> _Work to complete_
The full listing, word for word and free of images, is the expected result.

> _Information provided_
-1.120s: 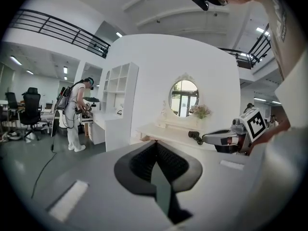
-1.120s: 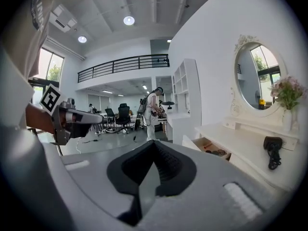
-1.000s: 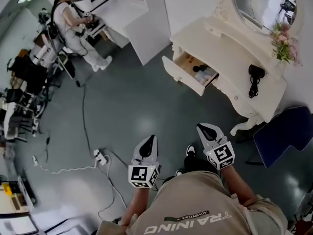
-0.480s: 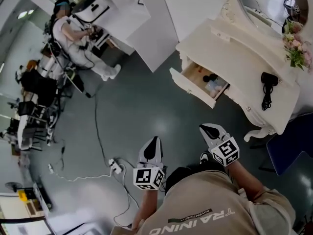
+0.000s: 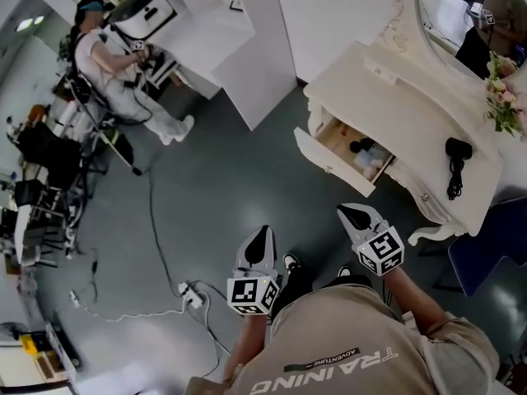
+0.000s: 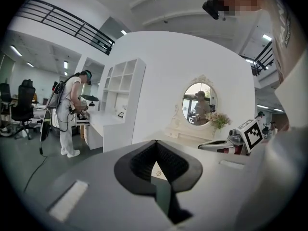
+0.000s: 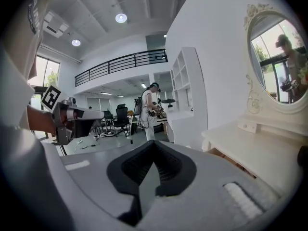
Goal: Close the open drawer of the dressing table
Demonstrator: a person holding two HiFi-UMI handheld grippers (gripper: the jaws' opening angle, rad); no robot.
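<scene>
The open white drawer (image 5: 328, 163) jutted from the left front of the cream-white carved dressing bench (image 5: 412, 105) at the far right, with small items inside. A black hair dryer (image 5: 458, 148) lay on the bench top. The left tool (image 5: 262, 237) and right tool (image 5: 352, 216) hung near, over the grey floor (image 5: 222, 188), well apart from the drawer, each with jaws pressed together on nothing.

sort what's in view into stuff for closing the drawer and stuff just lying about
For the job:
- drawer, pulled open
- dressing table
- left claw
- right claw

Just lying about:
- hair dryer
- flowers
- power strip
- blue chair
</scene>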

> _Task output_
-1.120s: 
-1.120s: 
-1.000s: 
-0.480s: 
+0.000s: 
+0.000s: 
+0.000s: 
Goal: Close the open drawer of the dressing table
Demonstrator: a person holding two HiFi-UMI handheld grippers (gripper: the jaws' opening angle, rad); no robot.
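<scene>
The open white drawer (image 5: 328, 163) jutted from the left front of the cream-white carved dressing bench (image 5: 412, 105) at the far right, with small items inside. A black hair dryer (image 5: 458, 148) lay on the bench top. The left tool (image 5: 262, 237) and right tool (image 5: 352, 216) hung near, over the grey floor (image 5: 222, 188), well apart from the drawer, each with jaws pressed together on nothing.

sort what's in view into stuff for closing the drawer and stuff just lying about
For the job:
- drawer, pulled open
- dressing table
- left claw
- right claw

Just lying about:
- hair dryer
- flowers
- power strip
- blue chair
</scene>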

Nothing further is required of the output.